ACTIVITY: One range is to be output from the listing below, exactly as written: the line with "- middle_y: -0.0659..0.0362" to the line with "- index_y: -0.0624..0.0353", both kept.

### INPUT DATA

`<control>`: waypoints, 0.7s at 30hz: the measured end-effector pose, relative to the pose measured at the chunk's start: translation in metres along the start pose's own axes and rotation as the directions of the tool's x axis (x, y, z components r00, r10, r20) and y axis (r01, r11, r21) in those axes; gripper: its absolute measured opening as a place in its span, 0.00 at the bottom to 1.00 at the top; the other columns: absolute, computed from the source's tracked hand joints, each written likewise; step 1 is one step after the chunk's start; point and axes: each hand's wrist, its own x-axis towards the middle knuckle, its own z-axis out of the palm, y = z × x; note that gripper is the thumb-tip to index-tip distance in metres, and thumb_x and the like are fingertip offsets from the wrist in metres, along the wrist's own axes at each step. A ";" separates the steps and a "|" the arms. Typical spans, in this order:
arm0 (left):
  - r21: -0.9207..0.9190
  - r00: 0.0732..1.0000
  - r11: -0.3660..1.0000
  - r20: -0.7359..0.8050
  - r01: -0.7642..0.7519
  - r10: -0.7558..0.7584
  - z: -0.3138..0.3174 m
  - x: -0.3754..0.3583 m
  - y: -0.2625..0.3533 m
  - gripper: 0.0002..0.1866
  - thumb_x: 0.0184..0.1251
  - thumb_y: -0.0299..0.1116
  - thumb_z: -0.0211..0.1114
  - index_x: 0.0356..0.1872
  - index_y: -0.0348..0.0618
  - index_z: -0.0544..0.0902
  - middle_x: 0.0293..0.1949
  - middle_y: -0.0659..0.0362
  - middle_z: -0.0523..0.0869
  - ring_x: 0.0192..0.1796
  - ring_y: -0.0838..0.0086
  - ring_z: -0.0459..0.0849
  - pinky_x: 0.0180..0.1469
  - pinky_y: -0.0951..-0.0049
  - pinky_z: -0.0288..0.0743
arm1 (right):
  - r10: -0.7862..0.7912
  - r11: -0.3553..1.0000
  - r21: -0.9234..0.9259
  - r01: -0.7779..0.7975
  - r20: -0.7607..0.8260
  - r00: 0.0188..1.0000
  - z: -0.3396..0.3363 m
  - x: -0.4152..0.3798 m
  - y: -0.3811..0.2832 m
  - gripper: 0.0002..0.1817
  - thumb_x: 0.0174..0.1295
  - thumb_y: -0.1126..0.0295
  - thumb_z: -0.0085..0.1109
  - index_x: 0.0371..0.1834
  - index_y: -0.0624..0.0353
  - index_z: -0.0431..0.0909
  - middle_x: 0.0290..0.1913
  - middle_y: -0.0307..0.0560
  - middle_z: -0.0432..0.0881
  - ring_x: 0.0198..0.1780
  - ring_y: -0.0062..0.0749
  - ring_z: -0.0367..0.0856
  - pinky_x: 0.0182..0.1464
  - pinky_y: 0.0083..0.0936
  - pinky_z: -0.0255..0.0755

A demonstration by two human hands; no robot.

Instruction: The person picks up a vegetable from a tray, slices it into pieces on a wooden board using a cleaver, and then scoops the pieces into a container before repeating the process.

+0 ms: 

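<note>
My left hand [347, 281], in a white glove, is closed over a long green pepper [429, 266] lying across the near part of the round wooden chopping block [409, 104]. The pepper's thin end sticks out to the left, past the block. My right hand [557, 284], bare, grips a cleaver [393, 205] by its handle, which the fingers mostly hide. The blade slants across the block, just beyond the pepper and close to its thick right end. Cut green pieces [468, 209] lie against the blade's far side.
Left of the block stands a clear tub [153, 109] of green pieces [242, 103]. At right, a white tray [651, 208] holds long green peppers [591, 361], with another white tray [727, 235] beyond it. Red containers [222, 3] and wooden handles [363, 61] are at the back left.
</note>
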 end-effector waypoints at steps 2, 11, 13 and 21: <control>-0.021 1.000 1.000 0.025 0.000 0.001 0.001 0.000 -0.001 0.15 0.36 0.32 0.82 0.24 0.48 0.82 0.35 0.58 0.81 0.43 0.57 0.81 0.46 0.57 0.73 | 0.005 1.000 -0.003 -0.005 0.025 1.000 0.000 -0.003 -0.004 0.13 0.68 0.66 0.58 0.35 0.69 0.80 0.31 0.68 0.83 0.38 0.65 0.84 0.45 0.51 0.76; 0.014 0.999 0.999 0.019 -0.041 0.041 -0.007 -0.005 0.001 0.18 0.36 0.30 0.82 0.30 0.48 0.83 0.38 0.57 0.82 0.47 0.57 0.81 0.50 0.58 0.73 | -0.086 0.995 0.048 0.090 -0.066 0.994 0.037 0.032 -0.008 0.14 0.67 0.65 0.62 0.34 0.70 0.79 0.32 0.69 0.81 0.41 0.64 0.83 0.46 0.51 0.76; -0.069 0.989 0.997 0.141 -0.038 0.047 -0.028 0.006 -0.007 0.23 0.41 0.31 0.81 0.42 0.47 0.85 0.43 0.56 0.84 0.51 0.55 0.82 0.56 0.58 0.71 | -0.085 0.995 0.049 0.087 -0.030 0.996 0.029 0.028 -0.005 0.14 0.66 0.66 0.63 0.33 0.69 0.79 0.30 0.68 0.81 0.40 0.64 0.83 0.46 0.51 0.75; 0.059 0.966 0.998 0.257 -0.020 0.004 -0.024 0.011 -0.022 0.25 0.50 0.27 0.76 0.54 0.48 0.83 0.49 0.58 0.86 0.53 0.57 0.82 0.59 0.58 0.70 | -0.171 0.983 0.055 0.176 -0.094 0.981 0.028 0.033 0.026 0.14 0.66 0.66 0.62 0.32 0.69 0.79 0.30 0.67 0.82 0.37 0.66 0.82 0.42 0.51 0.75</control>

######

TASK RESULT:
  - middle_y: -0.0659..0.0362
  - middle_z: -0.0523..0.0869
  - ring_x: 0.0192..0.1796
  - ring_y: -0.0838..0.0086
  - ring_z: -0.0459..0.0849
  - pinky_x: 0.0180..0.1469
  - pinky_y: -0.0951..-0.0049
  - pinky_z: -0.0288..0.0743
arm1 (right):
  - r10: -0.7862..0.7912
  - r11: -0.3553..1.0000
  - r21: -0.9234..0.9259
  - r01: -0.7779..0.7975
  - r20: -0.7607..0.8260
  - r00: 0.0188..1.0000
  - z: -0.3396..0.3363 m
  - x: -0.4152..0.3798 m
  - y: -0.3811..0.2832 m
  - gripper: 0.0002..0.1817
  - thumb_x: 0.0174..0.1295
  - thumb_y: -0.1126..0.0295
  - thumb_z: -0.0085..0.1109
  - index_x: 0.0371..0.1834
  - index_y: -0.0624..0.0353

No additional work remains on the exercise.